━━━ GIVEN DATA

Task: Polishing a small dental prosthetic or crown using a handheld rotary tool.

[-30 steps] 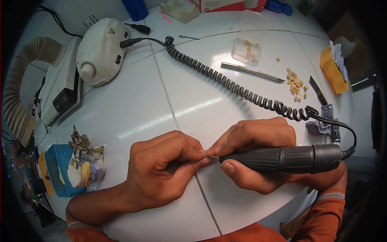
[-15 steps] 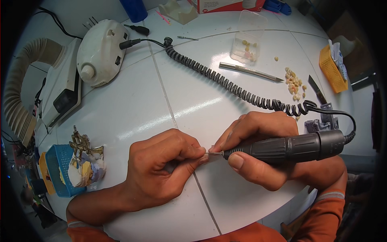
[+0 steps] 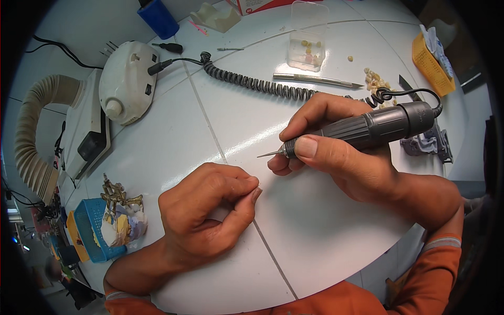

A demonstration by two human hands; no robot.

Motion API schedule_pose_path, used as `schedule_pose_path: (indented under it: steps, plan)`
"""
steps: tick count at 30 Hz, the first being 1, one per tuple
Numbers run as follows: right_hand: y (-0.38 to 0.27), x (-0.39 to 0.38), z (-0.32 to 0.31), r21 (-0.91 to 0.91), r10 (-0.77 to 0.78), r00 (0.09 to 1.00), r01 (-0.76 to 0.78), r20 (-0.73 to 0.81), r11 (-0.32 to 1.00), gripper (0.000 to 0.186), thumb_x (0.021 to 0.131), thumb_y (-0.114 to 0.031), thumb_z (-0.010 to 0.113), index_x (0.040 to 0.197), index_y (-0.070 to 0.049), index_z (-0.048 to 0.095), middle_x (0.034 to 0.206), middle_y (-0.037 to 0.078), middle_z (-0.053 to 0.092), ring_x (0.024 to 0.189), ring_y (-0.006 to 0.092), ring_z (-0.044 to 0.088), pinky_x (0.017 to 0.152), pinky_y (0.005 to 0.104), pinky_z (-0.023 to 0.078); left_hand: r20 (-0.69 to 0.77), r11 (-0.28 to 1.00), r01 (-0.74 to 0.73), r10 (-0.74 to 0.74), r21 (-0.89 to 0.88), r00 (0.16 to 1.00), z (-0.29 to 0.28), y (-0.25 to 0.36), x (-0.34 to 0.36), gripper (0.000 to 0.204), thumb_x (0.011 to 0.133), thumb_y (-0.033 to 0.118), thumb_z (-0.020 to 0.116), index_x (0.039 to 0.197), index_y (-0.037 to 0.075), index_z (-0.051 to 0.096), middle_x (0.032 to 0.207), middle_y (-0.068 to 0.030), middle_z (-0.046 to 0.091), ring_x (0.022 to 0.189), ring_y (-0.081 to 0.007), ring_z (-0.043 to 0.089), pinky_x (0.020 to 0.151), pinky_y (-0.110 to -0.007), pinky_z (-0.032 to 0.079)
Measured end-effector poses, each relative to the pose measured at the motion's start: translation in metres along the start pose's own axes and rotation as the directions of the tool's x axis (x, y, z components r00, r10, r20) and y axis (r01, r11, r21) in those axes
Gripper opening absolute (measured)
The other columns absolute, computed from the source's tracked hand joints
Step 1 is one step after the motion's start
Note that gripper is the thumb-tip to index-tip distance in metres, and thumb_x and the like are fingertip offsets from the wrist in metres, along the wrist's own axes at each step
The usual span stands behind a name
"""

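Note:
In my right hand (image 3: 341,142) is a black rotary handpiece (image 3: 367,128), gripped like a pen. Its thin metal bur (image 3: 269,154) points left and touches nothing. A coiled black cord (image 3: 257,81) leads from the handpiece to the white control unit (image 3: 127,84). My left hand (image 3: 210,207) is closed, thumb and forefinger pinched together just below and left of the bur tip. Whatever lies between those fingertips is too small or hidden to make out.
Beyond my hands lie a craft knife (image 3: 315,80), a clear plastic box (image 3: 307,55) and a heap of small tooth-like pieces (image 3: 378,81). A blue basket (image 3: 89,226) and a dental articulator with a plaster model (image 3: 123,226) stand at left. A yellow basket (image 3: 433,60) is at far right.
The handpiece has lifted up and away from my left fingertips, where its bur was touching before. My left hand stays pinched. The view has shifted a little.

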State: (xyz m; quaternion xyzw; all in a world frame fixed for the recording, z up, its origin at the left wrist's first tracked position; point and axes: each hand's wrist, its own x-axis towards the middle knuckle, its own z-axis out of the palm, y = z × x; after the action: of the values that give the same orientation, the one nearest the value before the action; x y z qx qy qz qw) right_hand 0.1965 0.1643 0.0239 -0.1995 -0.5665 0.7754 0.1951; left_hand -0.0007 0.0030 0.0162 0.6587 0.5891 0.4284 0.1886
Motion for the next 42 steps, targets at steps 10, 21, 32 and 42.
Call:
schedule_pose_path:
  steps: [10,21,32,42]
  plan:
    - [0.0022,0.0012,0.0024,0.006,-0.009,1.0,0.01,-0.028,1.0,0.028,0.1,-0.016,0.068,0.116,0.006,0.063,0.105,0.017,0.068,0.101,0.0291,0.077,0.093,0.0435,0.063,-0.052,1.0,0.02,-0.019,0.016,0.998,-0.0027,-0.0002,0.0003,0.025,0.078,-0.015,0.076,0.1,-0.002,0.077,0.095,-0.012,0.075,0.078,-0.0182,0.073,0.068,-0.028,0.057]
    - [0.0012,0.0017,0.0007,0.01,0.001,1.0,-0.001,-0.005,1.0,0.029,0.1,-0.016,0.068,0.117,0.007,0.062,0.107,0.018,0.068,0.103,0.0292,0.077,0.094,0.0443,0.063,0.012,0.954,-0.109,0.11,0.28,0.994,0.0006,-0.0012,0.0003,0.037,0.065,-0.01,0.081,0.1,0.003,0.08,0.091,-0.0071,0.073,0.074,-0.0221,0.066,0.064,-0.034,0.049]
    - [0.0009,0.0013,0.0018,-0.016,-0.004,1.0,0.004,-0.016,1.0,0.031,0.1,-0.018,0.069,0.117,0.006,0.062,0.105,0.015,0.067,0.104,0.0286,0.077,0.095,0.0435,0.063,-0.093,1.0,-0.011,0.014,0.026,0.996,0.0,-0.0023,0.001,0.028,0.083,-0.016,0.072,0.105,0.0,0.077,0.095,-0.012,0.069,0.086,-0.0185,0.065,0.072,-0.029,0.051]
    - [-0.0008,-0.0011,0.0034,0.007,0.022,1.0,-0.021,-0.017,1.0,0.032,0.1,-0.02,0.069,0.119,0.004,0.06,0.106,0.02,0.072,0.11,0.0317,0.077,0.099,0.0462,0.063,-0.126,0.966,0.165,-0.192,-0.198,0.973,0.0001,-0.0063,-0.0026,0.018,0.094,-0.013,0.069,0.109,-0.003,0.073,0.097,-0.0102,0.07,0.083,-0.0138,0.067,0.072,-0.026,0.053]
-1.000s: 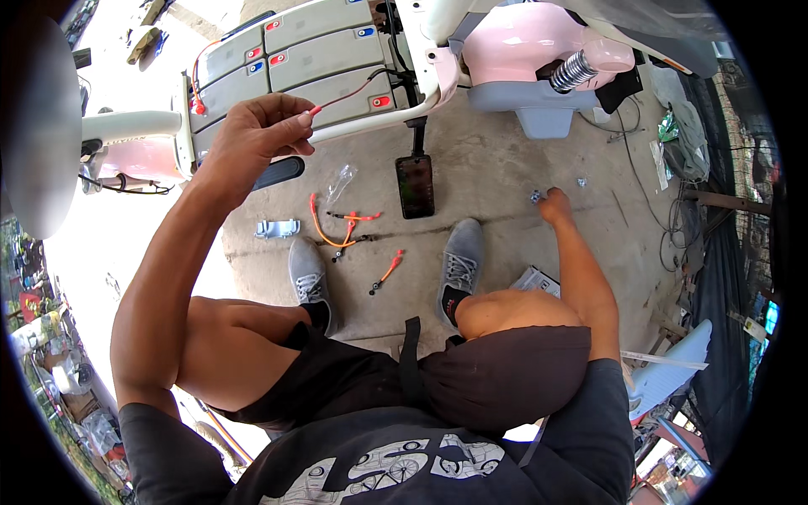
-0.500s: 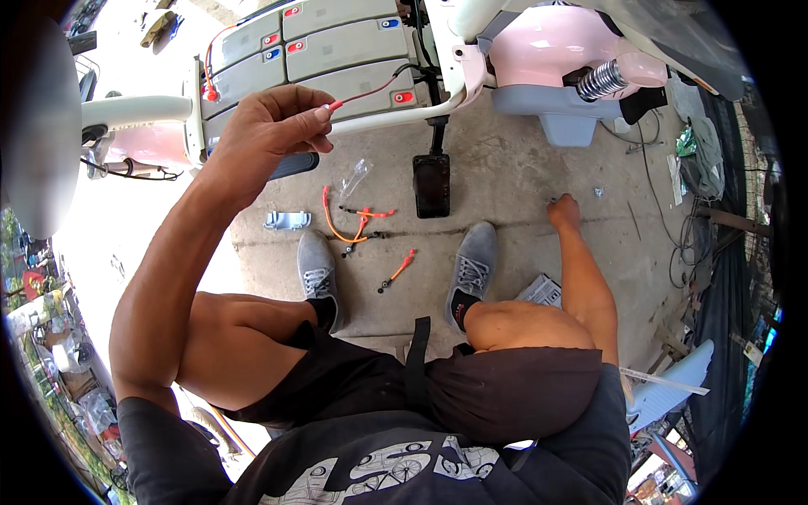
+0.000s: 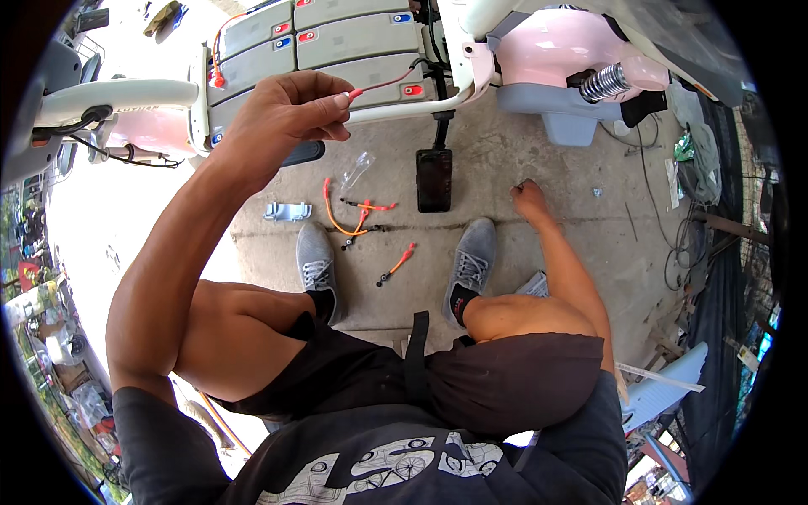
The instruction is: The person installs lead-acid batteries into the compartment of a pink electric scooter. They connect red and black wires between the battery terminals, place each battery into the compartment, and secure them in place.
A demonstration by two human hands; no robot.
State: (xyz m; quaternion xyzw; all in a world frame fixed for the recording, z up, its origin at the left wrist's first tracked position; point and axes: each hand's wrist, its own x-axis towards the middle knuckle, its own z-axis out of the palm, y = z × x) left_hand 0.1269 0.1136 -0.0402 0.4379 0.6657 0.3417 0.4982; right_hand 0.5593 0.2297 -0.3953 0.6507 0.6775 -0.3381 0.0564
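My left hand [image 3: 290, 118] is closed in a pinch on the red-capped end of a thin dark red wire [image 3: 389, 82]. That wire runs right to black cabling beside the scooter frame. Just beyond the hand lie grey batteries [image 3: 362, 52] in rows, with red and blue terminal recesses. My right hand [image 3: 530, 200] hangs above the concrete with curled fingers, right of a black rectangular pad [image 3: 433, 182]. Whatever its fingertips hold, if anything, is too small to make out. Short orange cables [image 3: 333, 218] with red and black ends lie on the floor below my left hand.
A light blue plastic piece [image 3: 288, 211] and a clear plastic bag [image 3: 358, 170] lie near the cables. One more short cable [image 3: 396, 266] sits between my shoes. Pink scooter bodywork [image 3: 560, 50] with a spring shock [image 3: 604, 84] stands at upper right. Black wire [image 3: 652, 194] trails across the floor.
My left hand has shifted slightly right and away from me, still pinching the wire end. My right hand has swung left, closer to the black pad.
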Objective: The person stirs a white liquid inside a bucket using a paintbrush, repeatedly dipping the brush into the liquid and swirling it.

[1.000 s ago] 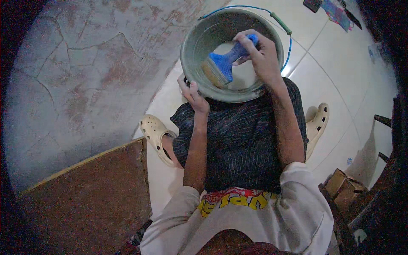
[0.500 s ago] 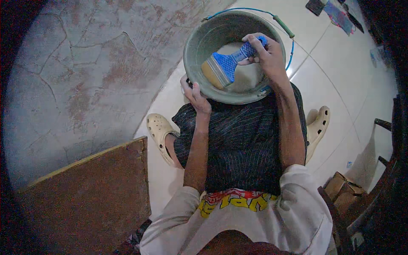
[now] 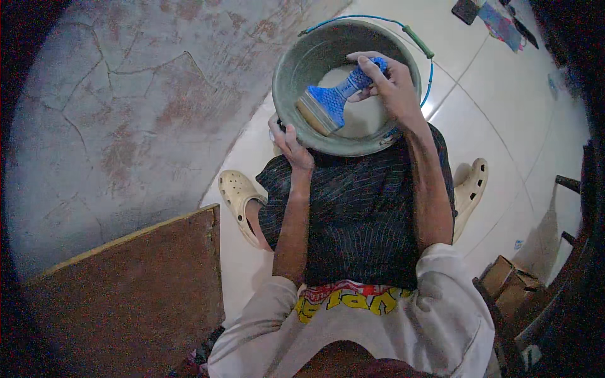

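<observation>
A wide brush [image 3: 328,104] with a blue textured handle and pale bristles is gripped in my right hand [image 3: 394,85], over the opening of a grey-green bucket [image 3: 296,69]. Its bristles point down and left, close to the bucket's inner left wall; whether they touch it I cannot tell. Whitish stuff [image 3: 365,116] shows at the bottom of the bucket. My left hand [image 3: 293,148] is closed on the near left rim, fingers outside and partly hidden. The blue wire handle with a green grip [image 3: 417,41] hangs over the far right side.
A grey, patchy wall [image 3: 145,113] with crack-like lines rises on the left. Below it leans a brown board [image 3: 138,283]. White tiles [image 3: 498,113] cover the floor. A cardboard box [image 3: 507,280] stands at right, and several small items, including a dark block [image 3: 465,11], lie far right.
The brush has moved slightly left and its bristle end has dipped a little lower towards the bucket's near left wall. My left hand stays on the rim.
</observation>
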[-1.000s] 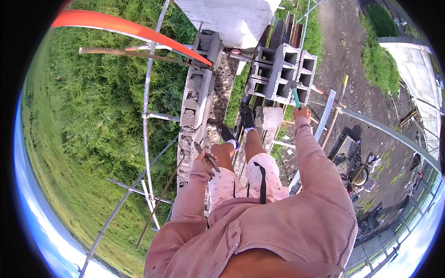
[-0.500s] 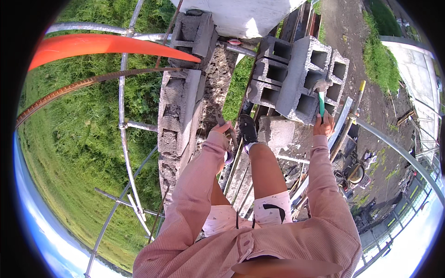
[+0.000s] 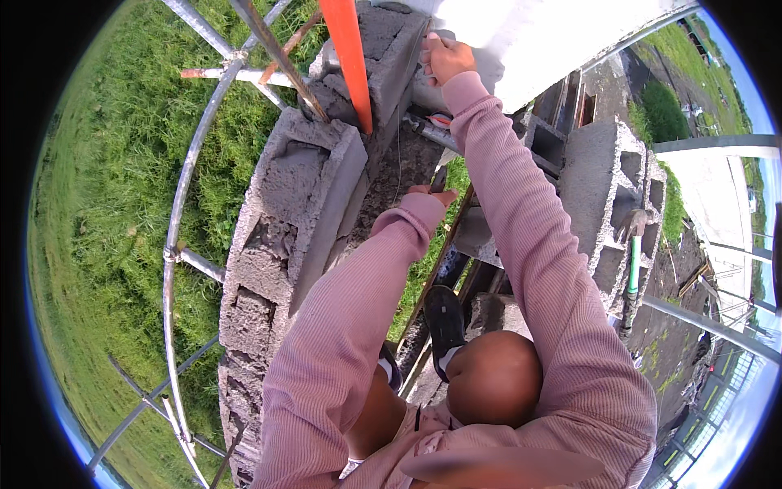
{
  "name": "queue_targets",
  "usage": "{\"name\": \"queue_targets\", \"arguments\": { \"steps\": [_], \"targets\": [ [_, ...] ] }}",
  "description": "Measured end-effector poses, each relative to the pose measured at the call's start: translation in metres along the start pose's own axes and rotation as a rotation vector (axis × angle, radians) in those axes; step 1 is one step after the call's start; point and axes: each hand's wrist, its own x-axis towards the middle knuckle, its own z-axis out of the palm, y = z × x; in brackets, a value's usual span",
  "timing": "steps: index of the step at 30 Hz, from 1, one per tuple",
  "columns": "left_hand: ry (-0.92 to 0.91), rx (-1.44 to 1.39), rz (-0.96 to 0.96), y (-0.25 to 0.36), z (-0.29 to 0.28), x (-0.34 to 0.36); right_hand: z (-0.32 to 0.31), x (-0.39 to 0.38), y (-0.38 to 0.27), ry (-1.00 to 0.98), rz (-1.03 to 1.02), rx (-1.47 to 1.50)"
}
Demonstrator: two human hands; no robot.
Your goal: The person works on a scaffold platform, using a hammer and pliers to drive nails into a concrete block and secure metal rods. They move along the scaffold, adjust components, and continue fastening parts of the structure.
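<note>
My right hand (image 3: 448,59) reaches up beside the top end of the block wall, against the white wall face. Its fingers are closed, and what they pinch is hard to make out. A thin pale line (image 3: 399,155) hangs along the block wall's inner side, down toward my left hand. Lower down, my left hand (image 3: 432,196) is closed on a dark narrow tool (image 3: 440,178), whose kind is mostly hidden. The grey hollow-block wall (image 3: 326,220) runs along my left, mortar in its cells. A green-handled hammer (image 3: 634,265) rests on the stacked blocks at right.
An orange tube (image 3: 349,65) and a rusty rebar (image 3: 285,65) rise from the block wall. Scaffold pipes (image 3: 191,163) stand over grass on the left. Loose hollow blocks (image 3: 590,171) are stacked at right. My foot (image 3: 444,322) stands by narrow metal beams with gaps.
My right hand has let go of the hammer, leaving it on the blocks, and moved up-left to the wall's far end. My view has shifted closer to the block wall.
</note>
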Motion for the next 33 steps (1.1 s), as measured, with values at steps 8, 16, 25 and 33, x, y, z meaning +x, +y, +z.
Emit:
{"name": "queue_targets", "arguments": {
  "steps": [8, 16, 25, 33],
  "targets": [
    [-0.185, 0.505, -0.026, -0.003, -0.037, -0.035, 0.012, 0.029, -0.003, -0.148, 0.101, 0.487],
    [-0.113, 0.501, -0.018, -0.017, -0.046, -0.041, 0.012, 0.038, -0.003, -0.098, 0.203, 0.555],
    [-0.132, 0.457, -0.024, -0.018, -0.055, -0.049, 0.014, 0.031, -0.009, -0.107, 0.183, 0.534],
    [-0.034, 0.316, 0.026, -0.031, -0.051, -0.055, 0.007, 0.03, -0.005, -0.196, 0.179, 0.533]
  ]
}}
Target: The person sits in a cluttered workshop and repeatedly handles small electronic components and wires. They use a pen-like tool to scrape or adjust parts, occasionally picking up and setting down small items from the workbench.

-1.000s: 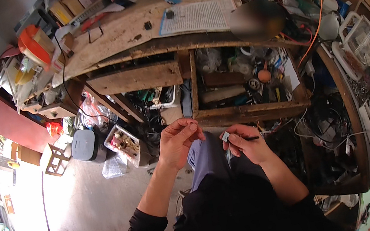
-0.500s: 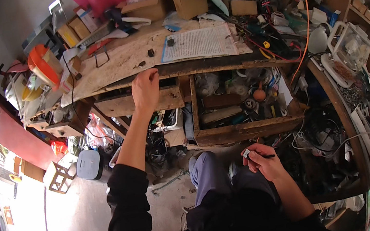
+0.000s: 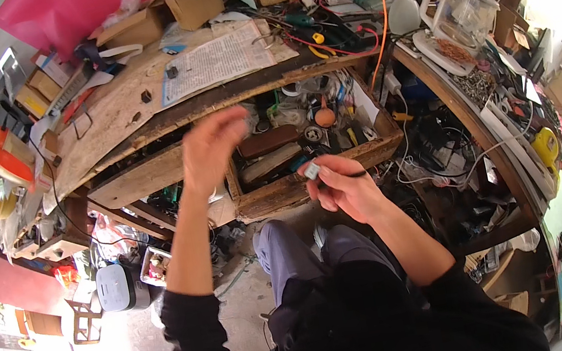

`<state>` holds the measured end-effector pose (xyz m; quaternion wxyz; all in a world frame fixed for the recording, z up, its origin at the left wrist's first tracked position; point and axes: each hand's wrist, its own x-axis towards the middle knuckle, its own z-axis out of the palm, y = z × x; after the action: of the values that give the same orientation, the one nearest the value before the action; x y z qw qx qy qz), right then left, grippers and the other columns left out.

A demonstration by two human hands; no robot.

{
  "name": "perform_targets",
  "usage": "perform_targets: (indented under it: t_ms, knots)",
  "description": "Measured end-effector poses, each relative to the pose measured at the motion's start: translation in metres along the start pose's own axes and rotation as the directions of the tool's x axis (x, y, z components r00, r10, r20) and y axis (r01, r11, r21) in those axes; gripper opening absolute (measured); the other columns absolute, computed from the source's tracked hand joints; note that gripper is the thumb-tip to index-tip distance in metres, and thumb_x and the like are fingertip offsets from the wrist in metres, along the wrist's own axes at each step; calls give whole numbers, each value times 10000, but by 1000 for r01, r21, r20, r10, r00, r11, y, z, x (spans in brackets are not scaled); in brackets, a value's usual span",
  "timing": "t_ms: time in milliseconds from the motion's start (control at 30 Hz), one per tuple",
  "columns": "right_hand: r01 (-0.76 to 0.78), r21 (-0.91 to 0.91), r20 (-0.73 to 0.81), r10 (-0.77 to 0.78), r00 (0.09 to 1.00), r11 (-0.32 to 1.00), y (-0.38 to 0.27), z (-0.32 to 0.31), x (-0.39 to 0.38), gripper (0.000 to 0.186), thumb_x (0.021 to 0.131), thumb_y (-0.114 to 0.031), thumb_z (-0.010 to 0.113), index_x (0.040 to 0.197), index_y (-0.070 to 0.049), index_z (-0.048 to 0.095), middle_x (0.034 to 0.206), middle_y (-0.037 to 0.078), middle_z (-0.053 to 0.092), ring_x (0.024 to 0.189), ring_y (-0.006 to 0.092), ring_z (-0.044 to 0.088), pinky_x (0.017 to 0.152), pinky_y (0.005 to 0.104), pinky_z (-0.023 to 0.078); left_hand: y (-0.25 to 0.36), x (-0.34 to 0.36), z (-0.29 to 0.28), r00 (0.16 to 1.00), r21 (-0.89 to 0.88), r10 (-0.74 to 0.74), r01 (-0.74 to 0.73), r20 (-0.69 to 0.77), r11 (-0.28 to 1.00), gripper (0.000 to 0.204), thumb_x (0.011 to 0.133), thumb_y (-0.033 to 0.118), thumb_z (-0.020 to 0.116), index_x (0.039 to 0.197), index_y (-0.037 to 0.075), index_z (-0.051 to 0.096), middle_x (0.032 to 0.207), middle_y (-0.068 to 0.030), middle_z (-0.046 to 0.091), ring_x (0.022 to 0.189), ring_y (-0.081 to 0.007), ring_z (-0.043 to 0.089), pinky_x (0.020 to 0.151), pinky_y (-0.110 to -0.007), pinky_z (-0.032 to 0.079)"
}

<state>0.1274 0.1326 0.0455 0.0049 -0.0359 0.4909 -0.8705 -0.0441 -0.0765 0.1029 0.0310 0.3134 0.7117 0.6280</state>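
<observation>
The left forearm reaches up and forward, bringing the left hand (image 3: pixel 211 154) before the front edge of the table (image 3: pixel 113 118), by the left side of the open drawer (image 3: pixel 274 198). Its fingers bend over to the right; it is blurred, and I cannot tell whether they hold anything.

The right forearm slants inward from the lower right, and the right hand (image 3: pixel 346 192) covers part of the drawer's front edge in this view. Its grip is narrow: thumb and fingers pinch a small grey block (image 3: pixel 312 170), which sits at the very tips, on the hand's left side. A slim dark piece (image 3: pixel 356 175) lies across the same hand, sticking out to the right. The block is apart from the left hand, to its lower right.

Inside the drawer, an orange bulb (image 3: pixel 324 117) is toward the back edge and a brown case (image 3: pixel 267 141) nearer the left side. A printed sheet (image 3: pixel 222 56) lies near the table's front edge, with a dark cube (image 3: pixel 172 72) by its left edge.
</observation>
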Motion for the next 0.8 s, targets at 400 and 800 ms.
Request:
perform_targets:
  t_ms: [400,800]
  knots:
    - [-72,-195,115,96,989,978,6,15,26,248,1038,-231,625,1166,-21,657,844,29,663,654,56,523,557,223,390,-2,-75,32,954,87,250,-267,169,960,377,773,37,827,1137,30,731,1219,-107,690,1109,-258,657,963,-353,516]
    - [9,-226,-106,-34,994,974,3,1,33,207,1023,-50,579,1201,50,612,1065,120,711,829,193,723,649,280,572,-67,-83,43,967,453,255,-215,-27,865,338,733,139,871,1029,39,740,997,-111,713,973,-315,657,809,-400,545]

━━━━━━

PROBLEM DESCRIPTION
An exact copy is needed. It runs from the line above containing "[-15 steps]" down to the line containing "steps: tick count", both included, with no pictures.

ANSWER SECTION
[-15 steps] 
[+0 steps] 

A demonstration by two human hands; no robot.

Motion API schedule_pose_path, used as `schedule_pose_path: (indented under it: steps, plan)`
"""
steps: tick count at 30 Hz, the first being 1, one per tuple

Output for the exercise is complete.